> **Instructions for the task**
The records below must be reproduced exactly. Strip out the pictures.

> **Dataset records**
━━━━━━━━━━

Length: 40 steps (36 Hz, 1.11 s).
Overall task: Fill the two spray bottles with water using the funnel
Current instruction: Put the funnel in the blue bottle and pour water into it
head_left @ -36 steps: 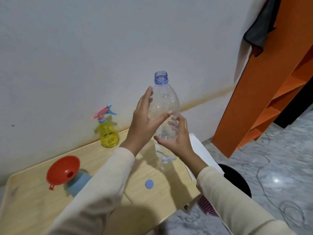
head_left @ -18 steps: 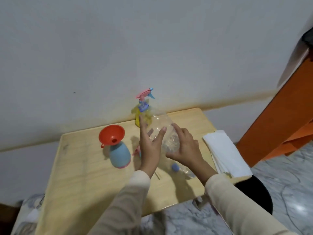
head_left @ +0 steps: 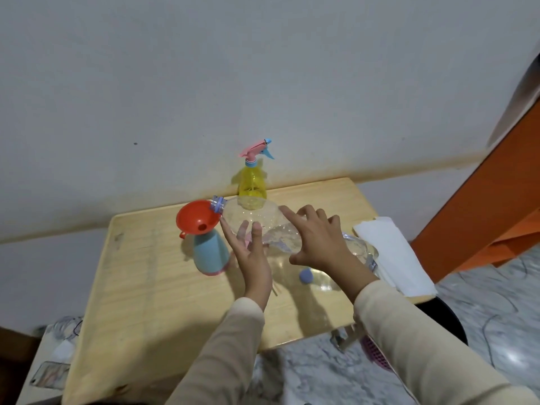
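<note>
A clear plastic water bottle [head_left: 257,219] is tipped on its side, its blue-ringed mouth over the rim of the red funnel [head_left: 196,219]. The funnel sits in the neck of a light blue spray bottle body [head_left: 210,252] with a pink base. My left hand [head_left: 252,252] supports the clear bottle from below, and my right hand [head_left: 317,238] grips its lower half. A yellow spray bottle [head_left: 252,185] with a pink and blue trigger head stands behind, by the wall. A blue cap [head_left: 306,276] lies on the wooden table [head_left: 140,287].
A second clear bottle [head_left: 361,249] lies on its side behind my right wrist. Folded white paper towels [head_left: 391,255] sit at the table's right edge. A black bin [head_left: 444,323] stands below, an orange shelf unit [head_left: 482,214] to the right.
The clear bottle went from upright and raised to tipped leftward, its mouth now at the funnel. The view swung left and down, bringing the whole table into sight.
</note>
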Each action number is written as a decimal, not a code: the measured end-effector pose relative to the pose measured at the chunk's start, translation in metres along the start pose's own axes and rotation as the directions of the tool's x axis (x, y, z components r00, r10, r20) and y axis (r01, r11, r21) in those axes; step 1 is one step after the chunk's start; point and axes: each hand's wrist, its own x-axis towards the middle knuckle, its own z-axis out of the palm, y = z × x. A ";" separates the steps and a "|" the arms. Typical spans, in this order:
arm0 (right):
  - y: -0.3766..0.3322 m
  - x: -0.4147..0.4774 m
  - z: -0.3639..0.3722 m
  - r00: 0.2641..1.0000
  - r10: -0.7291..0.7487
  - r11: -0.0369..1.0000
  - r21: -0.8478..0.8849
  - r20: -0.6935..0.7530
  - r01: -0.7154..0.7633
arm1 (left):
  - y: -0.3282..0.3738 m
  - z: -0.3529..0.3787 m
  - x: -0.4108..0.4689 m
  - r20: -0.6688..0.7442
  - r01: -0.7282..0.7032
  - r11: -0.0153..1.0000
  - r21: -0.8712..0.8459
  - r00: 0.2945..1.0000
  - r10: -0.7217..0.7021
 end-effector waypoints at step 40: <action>0.000 0.002 -0.031 0.992 -0.118 0.966 -0.239 -0.049 0.103 | -0.001 0.018 -0.011 -0.083 0.122 0.955 -0.271 0.985 -0.150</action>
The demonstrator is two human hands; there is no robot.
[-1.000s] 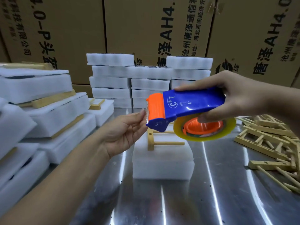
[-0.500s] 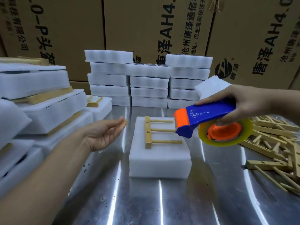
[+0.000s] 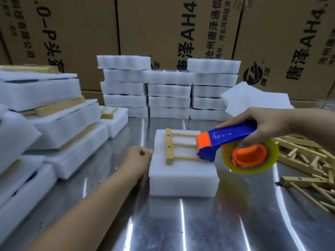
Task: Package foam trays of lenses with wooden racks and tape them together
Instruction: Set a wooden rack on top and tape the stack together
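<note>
Three cardboard boxes [image 3: 87,33] behind the table [image 3: 163,223] read "AH4" and "唐泽" in black, above three columns of stacked foam blocks [image 3: 168,91], with foam-and-wood bundles [image 3: 54,127] piled far left. The left hand [image 3: 139,156] curls its fingers against the left edge of the single foam tray [image 3: 181,178] at table centre, whether pinching anything I cannot tell, and one wooden rack [image 3: 169,149] with three dowels lies on that tray. The right hand [image 3: 268,125] grips a blue-and-orange tape dispenser [image 3: 228,140] bearing a circled "C", its orange nose at the dowel ends, its yellowish tape roll [image 3: 273,156] overhanging the tray's right side near a loose heap of racks [image 3: 299,163].
</note>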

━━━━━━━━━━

> **Answer space**
Length: 40 steps (36 Hz, 1.11 s).
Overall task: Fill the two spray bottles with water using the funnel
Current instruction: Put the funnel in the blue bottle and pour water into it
head_left @ -36 steps: 
head_left @ -18 steps: 
head_left @ +0 steps: 
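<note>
A clear plastic water bottle [head_left: 257,219] is tipped on its side, its blue-ringed mouth over the rim of the red funnel [head_left: 196,219]. The funnel sits in the neck of a light blue spray bottle body [head_left: 210,252] with a pink base. My left hand [head_left: 252,252] supports the clear bottle from below, and my right hand [head_left: 317,238] grips its lower half. A yellow spray bottle [head_left: 252,185] with a pink and blue trigger head stands behind, by the wall. A blue cap [head_left: 306,276] lies on the wooden table [head_left: 140,287].
A second clear bottle [head_left: 361,249] lies on its side behind my right wrist. Folded white paper towels [head_left: 391,255] sit at the table's right edge. A black bin [head_left: 444,323] stands below, an orange shelf unit [head_left: 482,214] to the right.
The clear bottle went from upright and raised to tipped leftward, its mouth now at the funnel. The view swung left and down, bringing the whole table into sight.
</note>
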Each action number is written as a decimal, not a code: the measured end-effector pose relative to the pose measured at the chunk's start, translation in metres along the start pose's own axes and rotation as the directions of the tool's x axis (x, y, z components r00, r10, r20) and y axis (r01, r11, r21) in those axes; step 1 is one step after the chunk's start; point and axes: each hand's wrist, its own x-axis towards the middle knuckle, its own z-axis out of the palm, y = z × x. A ";" separates the steps and a "|" the arms. Typical spans, in this order:
arm0 (right):
  - y: -0.3766..0.3322 m
  - x: -0.4147..0.4774 m
  - z: -0.3639..0.3722 m
  - r00: 0.2641..1.0000
  - r10: -0.7291..0.7487
  - r11: -0.0369..1.0000
  - r21: -0.8478..0.8849
  - r20: -0.6935..0.7530
  - r01: -0.7154..0.7633
arm1 (left):
  - y: -0.3282..0.3738 m
  - z: -0.3529..0.3787 m
  - x: -0.4108..0.4689 m
  - r20: -0.6688..0.7442
  - r01: -0.7282..0.7032
  - r11: -0.0153..1.0000
  - r21: -0.8712..0.8459
  - r00: 0.2945..1.0000
  - r10: -0.7217..0.7021
 end-effector waypoints at step 40: <action>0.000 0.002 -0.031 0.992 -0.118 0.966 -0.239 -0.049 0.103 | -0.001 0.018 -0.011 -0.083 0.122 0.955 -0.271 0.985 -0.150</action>
The demonstrator is two human hands; there is no robot.
[-1.000s] 
[-0.500s] 
[+0.000s] 
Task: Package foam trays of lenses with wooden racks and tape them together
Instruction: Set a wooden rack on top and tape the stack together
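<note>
Three cardboard boxes [image 3: 87,33] behind the table [image 3: 163,223] read "AH4" and "唐泽" in black, above three columns of stacked foam blocks [image 3: 168,91], with foam-and-wood bundles [image 3: 54,127] piled far left. The left hand [image 3: 139,156] curls its fingers against the left edge of the single foam tray [image 3: 181,178] at table centre, whether pinching anything I cannot tell, and one wooden rack [image 3: 169,149] with three dowels lies on that tray. The right hand [image 3: 268,125] grips a blue-and-orange tape dispenser [image 3: 228,140] bearing a circled "C", its orange nose at the dowel ends, its yellowish tape roll [image 3: 273,156] overhanging the tray's right side near a loose heap of racks [image 3: 299,163].
</note>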

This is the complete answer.